Il y a quelque chose qui occupe mon esprit et dont je voudrais te parler. Peut-être en sais-tu déjà quelque chose et ce ne sera point une nouvelle. Je voulais te dire que je suis tombé profondément amoureux de Kee Vos cet été. Je ne puis décrire la situation qu’en ces termes : c’est comme si Kee Vos m’était plus proche que quiconque, et que je fusse plus proche d’elle que quiconque. Ce sont d’ailleurs ces mêmes mots que j’employai pour lui parler, à quoi elle répondit que son avenir devait rester identique à son passé et qu’elle ne pourrait jamais m’aimer de retour.

Je me trouvai alors dans un grand dilemme. Devais-je me résigner à ce « jamais, au grand jamais » ou considérer l’affaire non encore définitivement réglée, garder quelque espoir et ne point abandonner ?

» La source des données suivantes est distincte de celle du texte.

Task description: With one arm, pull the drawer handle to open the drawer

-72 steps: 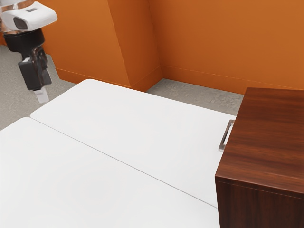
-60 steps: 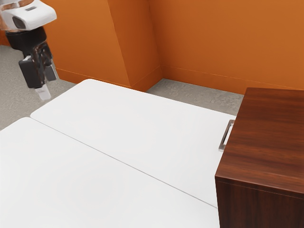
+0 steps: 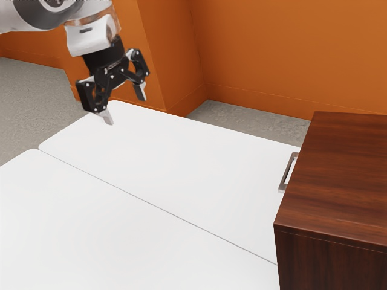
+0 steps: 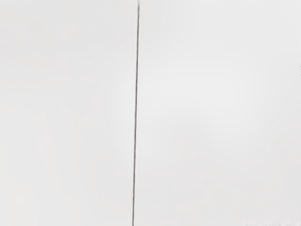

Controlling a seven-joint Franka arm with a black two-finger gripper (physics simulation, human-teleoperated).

J’optai pour la seconde solution. Et encore aujourd’hui je ne regrette pas ce choix, même si je me heurte toujours à ce « jamais, au grand jamais ». Depuis, bien sûr, j’ai dû supporter bien des petites misères de la vie humaine qui, si elles avaient été écrites dans un livre, auraient pu servir à amuser certains lecteurs, mais qui, lorsqu’on en fait soi-même l’expérience, sont loin d’être agréables.

Pourtant, je suis content jusqu’ici d’avoir laissé la résignation – ou la méthode du « ce qu’il ne faut pas faire » – à ceux qui s’en sentent capables, et d’avoir gardé espoir. Tu comprendras qu’en de pareils cas, il est étonnamment difficile de savoir ce qu’on peut faire, ce qu’on a le droit de faire, et ce qu’on doit faire. Pourtant, c’est en nous promenant que nous sentons le parfum, et non en restant assis à ne rien faire.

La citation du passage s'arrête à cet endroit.